◆ **REQUIRED WORK**: Among the entries below, which lines include the string "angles"? Show each one.

◆ **MATERIAL TO PROCESS**:
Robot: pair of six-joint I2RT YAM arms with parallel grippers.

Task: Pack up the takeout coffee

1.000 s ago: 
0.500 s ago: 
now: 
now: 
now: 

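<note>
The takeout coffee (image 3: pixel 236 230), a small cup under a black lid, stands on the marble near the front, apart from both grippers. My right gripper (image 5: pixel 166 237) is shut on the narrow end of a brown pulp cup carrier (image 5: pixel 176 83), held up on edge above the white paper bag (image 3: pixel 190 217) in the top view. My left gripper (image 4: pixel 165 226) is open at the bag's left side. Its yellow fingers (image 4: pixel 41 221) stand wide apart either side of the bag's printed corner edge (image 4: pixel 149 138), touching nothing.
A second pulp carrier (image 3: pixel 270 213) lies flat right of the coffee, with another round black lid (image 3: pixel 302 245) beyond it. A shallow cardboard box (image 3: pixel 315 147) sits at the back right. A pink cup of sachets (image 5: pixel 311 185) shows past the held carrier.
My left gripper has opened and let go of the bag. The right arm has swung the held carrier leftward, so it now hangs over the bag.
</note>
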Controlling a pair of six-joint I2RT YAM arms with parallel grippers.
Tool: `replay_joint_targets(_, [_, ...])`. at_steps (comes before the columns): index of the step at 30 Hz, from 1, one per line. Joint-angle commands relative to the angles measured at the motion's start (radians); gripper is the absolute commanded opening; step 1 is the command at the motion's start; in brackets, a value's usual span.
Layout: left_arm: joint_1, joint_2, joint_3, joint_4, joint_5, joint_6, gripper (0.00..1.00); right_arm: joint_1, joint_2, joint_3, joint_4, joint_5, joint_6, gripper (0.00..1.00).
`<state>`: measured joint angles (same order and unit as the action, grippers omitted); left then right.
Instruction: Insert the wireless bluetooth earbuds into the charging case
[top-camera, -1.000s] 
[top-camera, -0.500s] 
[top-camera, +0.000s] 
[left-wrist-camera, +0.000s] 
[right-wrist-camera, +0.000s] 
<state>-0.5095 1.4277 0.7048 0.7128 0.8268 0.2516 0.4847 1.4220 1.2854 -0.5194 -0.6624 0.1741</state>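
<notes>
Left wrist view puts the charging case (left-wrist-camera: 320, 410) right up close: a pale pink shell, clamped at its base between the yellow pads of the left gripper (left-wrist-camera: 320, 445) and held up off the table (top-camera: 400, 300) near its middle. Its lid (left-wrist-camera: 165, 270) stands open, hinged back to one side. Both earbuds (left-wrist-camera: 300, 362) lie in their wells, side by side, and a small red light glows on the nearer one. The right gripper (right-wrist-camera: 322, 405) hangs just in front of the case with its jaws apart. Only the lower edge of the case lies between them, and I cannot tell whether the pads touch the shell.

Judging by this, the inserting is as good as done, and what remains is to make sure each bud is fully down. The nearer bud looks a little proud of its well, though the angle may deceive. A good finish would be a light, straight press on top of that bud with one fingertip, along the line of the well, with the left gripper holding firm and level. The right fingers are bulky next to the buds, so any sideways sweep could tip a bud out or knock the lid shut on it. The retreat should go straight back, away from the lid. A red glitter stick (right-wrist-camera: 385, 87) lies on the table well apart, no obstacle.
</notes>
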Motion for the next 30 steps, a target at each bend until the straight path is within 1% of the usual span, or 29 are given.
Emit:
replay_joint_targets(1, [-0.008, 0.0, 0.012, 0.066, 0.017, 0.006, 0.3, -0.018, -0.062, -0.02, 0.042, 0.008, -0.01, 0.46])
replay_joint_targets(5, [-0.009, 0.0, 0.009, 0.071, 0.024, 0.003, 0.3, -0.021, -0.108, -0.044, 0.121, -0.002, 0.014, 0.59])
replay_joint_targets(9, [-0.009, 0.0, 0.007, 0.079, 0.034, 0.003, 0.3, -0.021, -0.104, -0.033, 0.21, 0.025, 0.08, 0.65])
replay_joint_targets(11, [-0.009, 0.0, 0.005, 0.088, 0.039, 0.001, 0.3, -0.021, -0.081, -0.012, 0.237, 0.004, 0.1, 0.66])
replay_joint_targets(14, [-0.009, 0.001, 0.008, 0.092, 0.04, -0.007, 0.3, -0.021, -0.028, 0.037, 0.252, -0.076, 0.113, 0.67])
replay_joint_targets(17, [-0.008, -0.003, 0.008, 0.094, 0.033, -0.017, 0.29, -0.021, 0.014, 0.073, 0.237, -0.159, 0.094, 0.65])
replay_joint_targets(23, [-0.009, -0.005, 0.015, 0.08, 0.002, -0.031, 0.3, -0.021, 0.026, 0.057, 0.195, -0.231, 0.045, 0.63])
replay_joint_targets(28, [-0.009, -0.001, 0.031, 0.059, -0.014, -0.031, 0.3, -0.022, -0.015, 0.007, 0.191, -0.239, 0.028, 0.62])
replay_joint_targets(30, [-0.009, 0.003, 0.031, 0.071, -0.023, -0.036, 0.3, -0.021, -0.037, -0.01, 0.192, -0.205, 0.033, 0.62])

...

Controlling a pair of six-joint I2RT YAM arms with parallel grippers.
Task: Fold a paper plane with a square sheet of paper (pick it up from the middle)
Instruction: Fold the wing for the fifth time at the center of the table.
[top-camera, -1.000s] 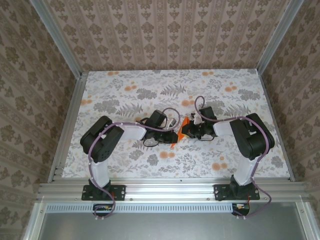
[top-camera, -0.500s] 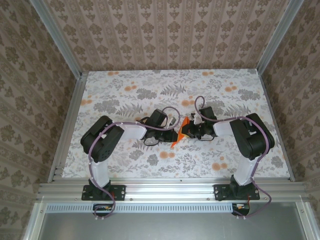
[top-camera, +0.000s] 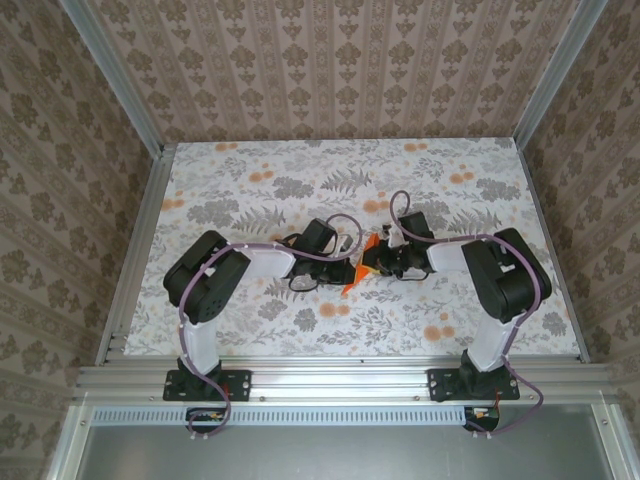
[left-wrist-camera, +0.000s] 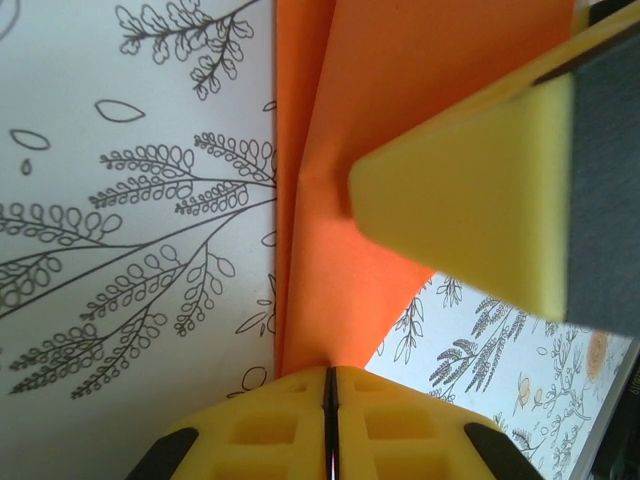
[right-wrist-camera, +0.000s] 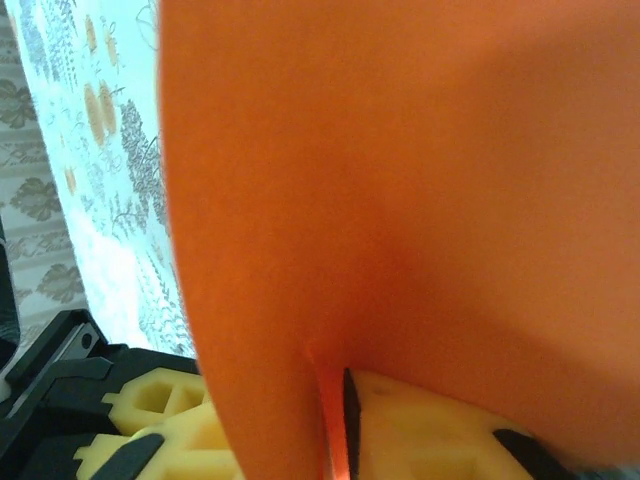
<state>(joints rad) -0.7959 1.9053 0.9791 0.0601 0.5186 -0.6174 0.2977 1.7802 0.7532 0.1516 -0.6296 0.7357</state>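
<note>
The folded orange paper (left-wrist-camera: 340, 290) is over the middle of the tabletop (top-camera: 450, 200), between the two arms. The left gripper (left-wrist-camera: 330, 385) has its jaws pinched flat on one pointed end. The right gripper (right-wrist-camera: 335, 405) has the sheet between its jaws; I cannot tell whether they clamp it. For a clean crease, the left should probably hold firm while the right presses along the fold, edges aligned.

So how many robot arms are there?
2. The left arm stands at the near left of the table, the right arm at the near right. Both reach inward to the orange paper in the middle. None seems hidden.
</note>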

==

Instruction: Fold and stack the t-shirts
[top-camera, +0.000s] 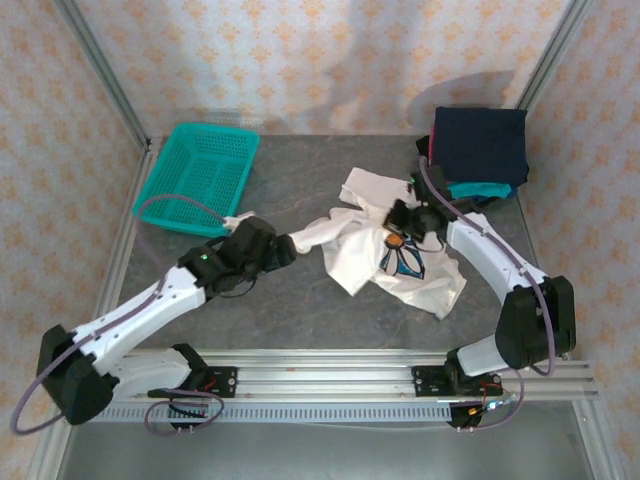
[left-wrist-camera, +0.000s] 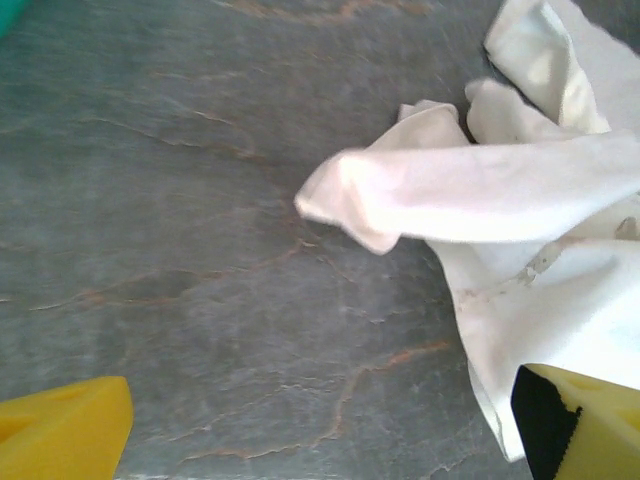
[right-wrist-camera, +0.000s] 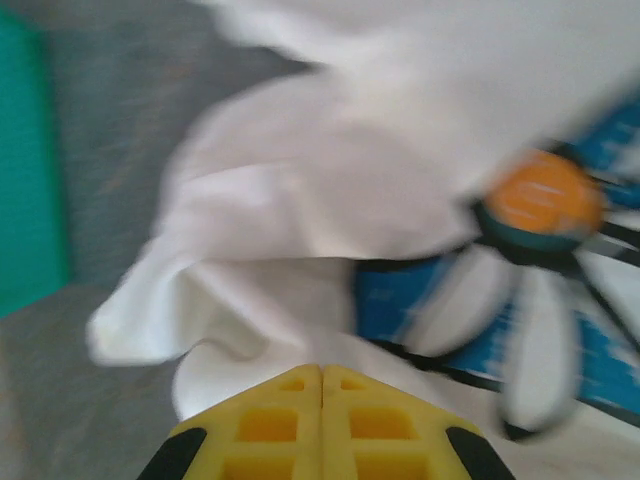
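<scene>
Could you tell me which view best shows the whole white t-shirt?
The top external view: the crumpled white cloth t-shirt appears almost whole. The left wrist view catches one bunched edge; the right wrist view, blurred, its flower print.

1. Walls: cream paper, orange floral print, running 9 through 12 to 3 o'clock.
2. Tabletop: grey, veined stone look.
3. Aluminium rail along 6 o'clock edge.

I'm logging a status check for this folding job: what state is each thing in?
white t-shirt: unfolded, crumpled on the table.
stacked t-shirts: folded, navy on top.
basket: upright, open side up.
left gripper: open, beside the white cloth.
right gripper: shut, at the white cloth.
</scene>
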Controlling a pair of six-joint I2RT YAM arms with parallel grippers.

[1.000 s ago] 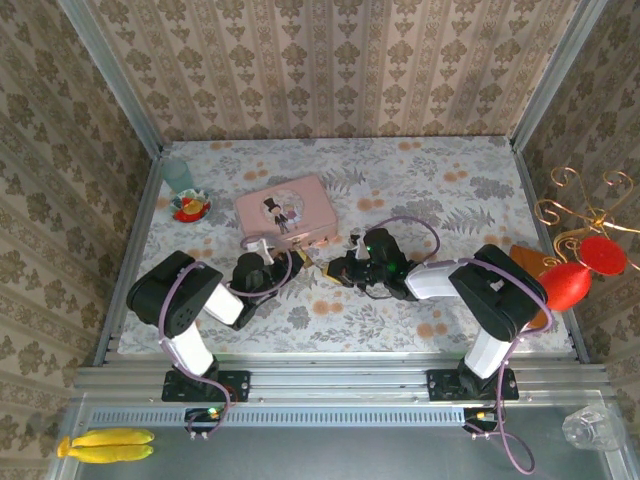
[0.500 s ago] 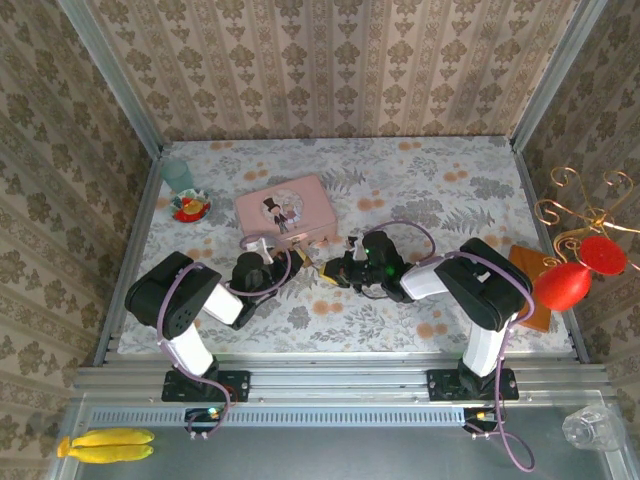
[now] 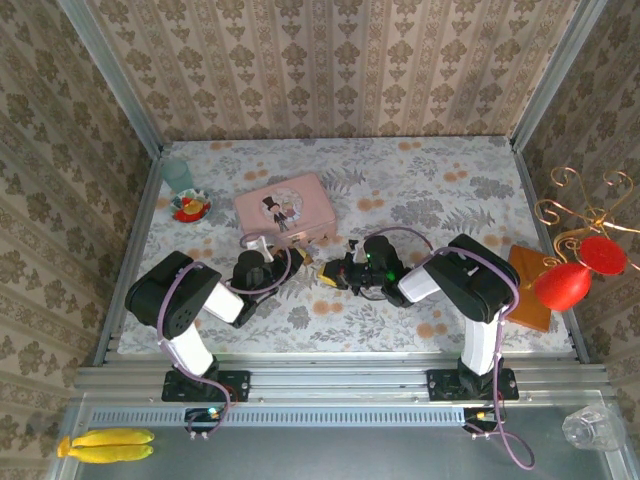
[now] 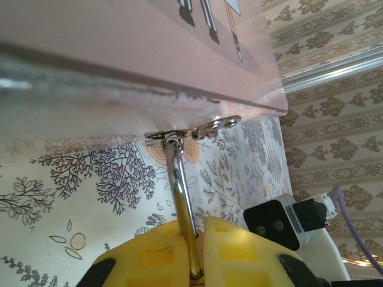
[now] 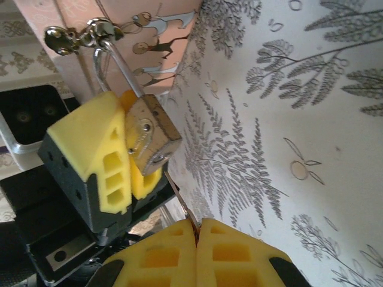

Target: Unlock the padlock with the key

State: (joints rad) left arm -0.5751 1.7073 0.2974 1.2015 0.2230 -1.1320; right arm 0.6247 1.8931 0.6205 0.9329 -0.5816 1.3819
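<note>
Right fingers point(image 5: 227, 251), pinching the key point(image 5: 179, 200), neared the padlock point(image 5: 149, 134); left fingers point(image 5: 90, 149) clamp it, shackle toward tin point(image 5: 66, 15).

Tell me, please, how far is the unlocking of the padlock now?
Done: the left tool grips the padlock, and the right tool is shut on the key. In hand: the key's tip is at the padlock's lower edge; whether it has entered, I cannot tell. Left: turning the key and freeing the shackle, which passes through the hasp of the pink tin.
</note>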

◆ **EXERCISE SOLUTION**:
Tool: `replay_joint_targets(_, [_, ...])`. at_steps (comes before the columns): index of the step at 30 Hz, from 1, one per line. Joint-angle commands relative to the angles measured at the motion's start (radians); gripper is the absolute commanded opening; step 1 is the command at the motion's start; in brackets, a value's usual span.
`<state>`: measured joint angles (same order and unit as the action, grippers omitted); left then right.

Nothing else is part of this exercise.